A tradição de confeccionar tapetes coloridos — feitos de serragem, sal, flores, borra de café e folhas — é uma das expressões de arte popular mais bonitas da Igreja Católica. Embora hoje esteja profundamente ligada ao dia de Corpus Christi, a sua origem é uma mistura de passagens bíblicas, herança medieval europeia e o sincretismo cultural no Brasil.
1. A Inspiração Bíblica e o “Cortejo Real”
A raiz espiritual dos tapetes remonta à Entrada Solene de Jesus em Jerusalém (que celebramos no Domingo de Ramos).
Os Evangelhos narram que o povo, ao receber Jesus montado em um jumentinho, estendeu suas próprias vestes e ramos de árvores pelo chão para que Ele passasse. Na cultura antiga do Oriente Médio, cobrir o chão onde uma autoridade passava era um sinal de submissão, honra e reconhecimento de que aquela pessoa era um rei.
Como a procissão de Corpus Christi é a única em que o próprio Jesus (na Hóstia Consagrada) sai às ruas, os fiéis entenderam que não se podia deixar o “Rei dos Reis” pisar o chão comum; a rua precisava ser transformada em um palácio.
2. A Origem na Europa (Século XIII e XIV)
Logo após a instituição da festa em 1264 pelo Papa Urbano IV, as procissões começaram a ganhar força na Europa, especialmente na Itália, Espanha e Portugal.
- As Flores em Roma: Em Roma, surgiu o costume da Infiorata (festa das flores). Os fiéis colhiam pétalas de flores de várias cores e criavam desenhos geométricos e quadros sacros nas ruas por onde o Papa passaria.
- O “Chão de Flores” em Portugal: Na região de Açores e no continente português, as pessoas começaram a cobrir as ruas com folhas de hinojo (erva-doce), giestas e pétalas de rosas para perfumar o ambiente antes da passagem do ostensório.
3. A Chegada e Evolução no Brasil
A tradição chegou ao Brasil no período colonial, trazida pelos colonizadores portugueses. O registro mais antigo e famoso dessa prática no país remonta à cidade de Vila Rica (atual Ouro Preto, em Minas Gerais), no século XVIII.
No Brasil, a tradição ganhou características únicas:
- Adaptação de Materiais: Como não havia facilidade para conseguir tantas flores como na Europa, os brasileiros começaram a usar materiais mais acessíveis e locais. A serragem (sobra das madeireiras) passou a ser tingida com cores fortes; o sal grosso, o pó de café utilizado, a baga de cana e as sementes viraram matéria-prima.
- Trabalho Comunitário: O que era feito individualmente na porta de cada casa virou um esforço comunitário. As paróquias começaram a dividir as ruas por setores, onde famílias, jovens e pastorais passavam a madrugada inteira desenhando e preenchendo os tapetes.

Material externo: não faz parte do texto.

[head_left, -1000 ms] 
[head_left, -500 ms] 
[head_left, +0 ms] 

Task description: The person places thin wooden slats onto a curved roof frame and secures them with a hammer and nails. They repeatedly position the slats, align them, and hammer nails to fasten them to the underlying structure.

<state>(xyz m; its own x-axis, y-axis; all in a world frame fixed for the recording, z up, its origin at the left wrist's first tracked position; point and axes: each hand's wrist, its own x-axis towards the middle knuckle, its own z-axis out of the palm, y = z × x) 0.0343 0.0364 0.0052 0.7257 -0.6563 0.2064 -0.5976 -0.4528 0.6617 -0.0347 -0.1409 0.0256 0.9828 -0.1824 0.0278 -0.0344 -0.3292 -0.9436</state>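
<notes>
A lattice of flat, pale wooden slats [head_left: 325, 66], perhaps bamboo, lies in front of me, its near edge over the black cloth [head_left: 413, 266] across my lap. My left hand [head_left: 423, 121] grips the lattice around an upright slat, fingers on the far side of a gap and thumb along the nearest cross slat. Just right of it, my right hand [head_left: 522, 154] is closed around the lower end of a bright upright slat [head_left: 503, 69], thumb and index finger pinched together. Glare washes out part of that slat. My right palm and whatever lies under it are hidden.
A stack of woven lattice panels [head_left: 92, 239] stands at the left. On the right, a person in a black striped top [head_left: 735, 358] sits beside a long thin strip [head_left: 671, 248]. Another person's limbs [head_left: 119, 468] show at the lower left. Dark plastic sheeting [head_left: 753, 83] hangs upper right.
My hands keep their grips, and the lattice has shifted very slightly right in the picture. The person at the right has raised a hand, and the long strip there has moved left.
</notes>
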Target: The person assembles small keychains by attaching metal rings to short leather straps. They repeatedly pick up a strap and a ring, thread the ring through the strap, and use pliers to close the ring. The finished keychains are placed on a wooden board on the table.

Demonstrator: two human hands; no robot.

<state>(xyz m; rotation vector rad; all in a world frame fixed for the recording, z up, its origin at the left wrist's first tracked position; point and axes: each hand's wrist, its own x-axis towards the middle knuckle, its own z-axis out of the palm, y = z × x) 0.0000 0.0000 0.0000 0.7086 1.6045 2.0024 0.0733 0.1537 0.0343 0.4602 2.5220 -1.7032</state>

Como Funciona a Tradição Hoje
Os tapetes são considerados uma “arte efêmera”, pois exigem horas (às vezes dias) de planejamento e execução para durarem apenas o momento da passagem do sacerdote com o Ostensório. Assim que a procissão passa, o tapete é desfeito, simbolizando que aquela beleza foi feita exclusivamente para Deus, e não para a vaidade humana.
Os desenhos geralmente trazem símbolos e temas teológicos:
- O Cálice e a Hóstia (Alfa e Ômega);
- A Pomba do Espírito Santo;
- Citações bíblicas e imagens de Nossa Senhora;
- Temas sociais atuais propostos pela Campanha da Fraternidade.
O Sentido Teológico: Por que eles são desfeitos?
Existe uma forte carga simbólica no fato de os tapetes darem tanto trabalho para serem feitos e serem “destruídos” em poucos minutos.
O Simbolismo da Passagem: Os tapetes são feitos exclusivamente para o Ostensório passar. Nenhuma autoridade, padre ou fiel caminha sobre eles antes do Bispo ou do Pároco carregando o Corpo de Cristo.
Após a passagem de Jesus Sacramentado, o tapete cumprirá o seu papel: o que era belo e trabalhado se desfaz sob os pés da comunidade que segue a procissão, lembrando a efemeridade da vida terrena e o desprendimento material diante do sagrado. É a comunidade oferecendo o seu tempo, o seu suor e a sua arte como uma oferenda viva.